I’ve long accepted that I would never be able to cook on the same level as someone who got a wife out of his cooking. Still, shrinking away from what my dad perfected was no way to honor the work he did to feed me throughout my childhood. He ingrained in me the commandment that I don’t ever have to deny myself the joys of eating good food — why should I deny myself the joys of making that same food? Once I got over that mental wall, I started taking the initiative to learn Chinese recipes.

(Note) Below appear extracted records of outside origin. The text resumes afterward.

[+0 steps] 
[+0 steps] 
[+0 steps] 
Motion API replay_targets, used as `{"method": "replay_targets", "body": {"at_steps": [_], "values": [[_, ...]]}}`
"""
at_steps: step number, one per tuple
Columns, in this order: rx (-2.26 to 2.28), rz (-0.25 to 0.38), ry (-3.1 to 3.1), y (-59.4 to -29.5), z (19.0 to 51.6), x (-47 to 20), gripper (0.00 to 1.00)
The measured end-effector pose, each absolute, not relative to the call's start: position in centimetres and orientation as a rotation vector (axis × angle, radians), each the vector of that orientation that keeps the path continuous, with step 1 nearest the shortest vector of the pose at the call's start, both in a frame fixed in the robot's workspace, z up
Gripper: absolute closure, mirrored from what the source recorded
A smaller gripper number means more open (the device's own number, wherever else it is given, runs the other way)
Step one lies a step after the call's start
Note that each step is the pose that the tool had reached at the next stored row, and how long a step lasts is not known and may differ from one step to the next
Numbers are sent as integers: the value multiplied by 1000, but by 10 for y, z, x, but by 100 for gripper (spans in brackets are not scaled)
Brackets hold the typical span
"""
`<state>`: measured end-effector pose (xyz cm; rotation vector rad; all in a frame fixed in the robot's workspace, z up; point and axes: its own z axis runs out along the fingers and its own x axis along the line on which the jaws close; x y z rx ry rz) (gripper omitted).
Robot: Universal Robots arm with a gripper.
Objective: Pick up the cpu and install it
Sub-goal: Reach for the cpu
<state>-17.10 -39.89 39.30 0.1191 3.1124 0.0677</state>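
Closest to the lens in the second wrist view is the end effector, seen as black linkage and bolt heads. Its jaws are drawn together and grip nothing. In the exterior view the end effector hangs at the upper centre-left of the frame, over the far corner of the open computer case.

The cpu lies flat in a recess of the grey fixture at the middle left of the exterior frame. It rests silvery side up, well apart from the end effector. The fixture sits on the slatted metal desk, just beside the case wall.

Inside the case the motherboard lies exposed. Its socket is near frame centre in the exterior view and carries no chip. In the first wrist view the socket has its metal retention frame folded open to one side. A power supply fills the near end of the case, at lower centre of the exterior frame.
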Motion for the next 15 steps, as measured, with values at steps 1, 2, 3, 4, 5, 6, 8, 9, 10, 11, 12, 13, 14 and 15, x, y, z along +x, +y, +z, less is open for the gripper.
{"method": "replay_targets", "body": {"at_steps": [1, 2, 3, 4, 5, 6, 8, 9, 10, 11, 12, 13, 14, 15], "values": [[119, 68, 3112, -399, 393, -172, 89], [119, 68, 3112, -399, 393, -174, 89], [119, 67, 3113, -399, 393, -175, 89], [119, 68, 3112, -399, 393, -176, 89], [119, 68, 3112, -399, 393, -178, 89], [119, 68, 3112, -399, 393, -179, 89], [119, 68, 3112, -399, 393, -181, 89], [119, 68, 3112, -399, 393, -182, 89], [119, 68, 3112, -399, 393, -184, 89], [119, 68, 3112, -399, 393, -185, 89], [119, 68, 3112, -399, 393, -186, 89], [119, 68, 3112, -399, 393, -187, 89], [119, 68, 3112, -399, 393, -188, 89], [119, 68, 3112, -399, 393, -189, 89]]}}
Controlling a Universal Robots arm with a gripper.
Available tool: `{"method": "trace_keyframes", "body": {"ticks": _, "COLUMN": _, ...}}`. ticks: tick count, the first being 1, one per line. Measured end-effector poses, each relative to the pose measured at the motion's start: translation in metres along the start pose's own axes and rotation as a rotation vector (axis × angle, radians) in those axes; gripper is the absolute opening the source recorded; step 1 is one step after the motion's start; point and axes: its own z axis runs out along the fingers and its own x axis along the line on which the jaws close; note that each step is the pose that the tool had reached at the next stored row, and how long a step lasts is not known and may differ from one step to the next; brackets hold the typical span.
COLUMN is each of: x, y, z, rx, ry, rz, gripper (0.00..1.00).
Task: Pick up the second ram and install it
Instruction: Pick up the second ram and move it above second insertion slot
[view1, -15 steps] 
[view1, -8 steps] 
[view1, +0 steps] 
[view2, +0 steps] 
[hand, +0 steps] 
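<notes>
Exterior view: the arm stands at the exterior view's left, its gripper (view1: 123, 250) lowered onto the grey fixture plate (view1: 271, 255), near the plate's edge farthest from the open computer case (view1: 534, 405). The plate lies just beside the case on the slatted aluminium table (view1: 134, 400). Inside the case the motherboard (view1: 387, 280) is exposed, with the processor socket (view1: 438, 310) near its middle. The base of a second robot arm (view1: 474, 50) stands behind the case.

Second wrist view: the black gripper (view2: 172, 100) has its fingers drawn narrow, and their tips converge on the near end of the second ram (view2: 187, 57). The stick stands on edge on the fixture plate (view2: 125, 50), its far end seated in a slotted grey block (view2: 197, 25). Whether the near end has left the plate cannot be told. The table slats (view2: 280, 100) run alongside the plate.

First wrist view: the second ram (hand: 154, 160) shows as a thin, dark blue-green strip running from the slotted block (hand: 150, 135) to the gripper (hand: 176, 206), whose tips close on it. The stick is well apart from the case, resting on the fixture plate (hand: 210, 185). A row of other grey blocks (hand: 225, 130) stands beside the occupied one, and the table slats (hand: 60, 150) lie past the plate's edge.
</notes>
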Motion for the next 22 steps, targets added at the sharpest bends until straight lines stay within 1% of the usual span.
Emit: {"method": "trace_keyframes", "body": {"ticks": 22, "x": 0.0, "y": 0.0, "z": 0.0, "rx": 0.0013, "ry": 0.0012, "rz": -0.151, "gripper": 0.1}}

I’m beginning with foods I’ve enjoyed at restaurants but never saw replicated at home, protecting myself from potential disappointment when comparing my food to my dad’s version. The recipes I find on Woks of Life have been integral to my growth. The website is run by a Cantonese family, and it’s so refreshing to see both Mandarin and Cantonese pronunciations of dishes and ingredients in the recipe notes. Instagram has also introduced me to Made With Lau, a family enterprise centered around the cooking wisdom of Mr. Lau, who is a Guangzhou native like my dad. Every time I watch a recipe video and hear him explain a technique my dad has used, I’m mentally hooting and hollering like I’m seeing a celebrity cameo.

Learning is a process for sure. There are days when I’m delighted to see my meal has come out the way it looks in the pictures. There are others when I say fuck it and accept that I’ll have to eat a week’s worth of meal-prepped mistakes. (Those days are decreasing in frequency, believe me.) Who knows how long it’ll take me to feel comfortable cooking Chinese food for my family? Will I let my perfectionism bleed into the kitchen and only offer to cook after achieving a 100% track record over a month? Or will I embrace the deviations as a personal signature? Only time will tell.

So, cheers to the Chinese Mexican chef that started it all. Thank you for all that you've cooked in my life, and I’m sorry if you get food poisoning once I finally invite you over for dinner.